Your job is to retype all of the data word for word, leaving every image out.

────

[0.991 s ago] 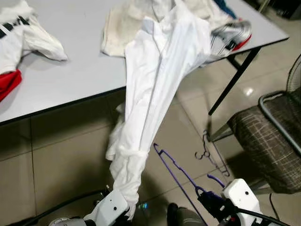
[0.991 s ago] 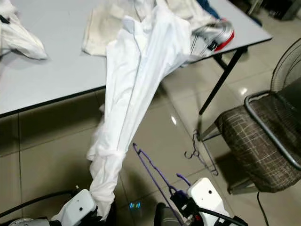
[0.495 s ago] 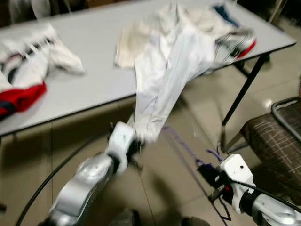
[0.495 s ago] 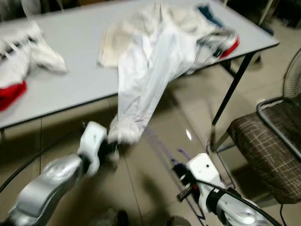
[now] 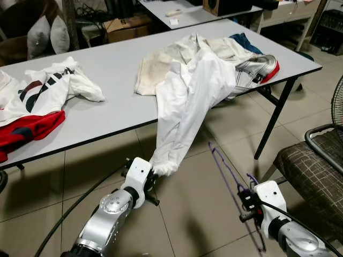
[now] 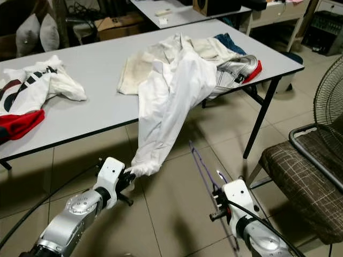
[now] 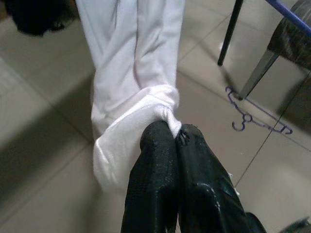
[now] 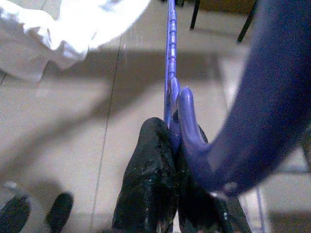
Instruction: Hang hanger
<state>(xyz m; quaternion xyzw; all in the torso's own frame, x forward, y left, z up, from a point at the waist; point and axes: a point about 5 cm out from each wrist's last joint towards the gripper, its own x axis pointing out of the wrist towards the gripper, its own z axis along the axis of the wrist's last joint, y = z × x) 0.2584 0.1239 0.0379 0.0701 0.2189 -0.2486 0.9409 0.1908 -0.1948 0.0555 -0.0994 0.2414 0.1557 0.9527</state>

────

# Finished task
[0.991 s ago] 
[0.991 s ago] 
[0.495 s ago] 
[0.495 s ago] 
[now] 
[now] 
[now] 
[now] 
Instruction: Hang hanger
<state>(xyz m; quaternion xyzw; all in the torso's own frame, x forward, y left, z up, from a point at the waist; point and axes: a point about 5 cm out from each wrist's last joint towards the gripper, its own x axis pointing out of the wrist towards the gripper, its own z axis along the axis of the wrist's last joint, y = z × x) 0.2584 0.1239 0.0379 0.0701 0.2189 -0.2486 0.9409 0.1908 -0.1948 0.0555 -0.0994 0.2414 0.1557 0.9527</state>

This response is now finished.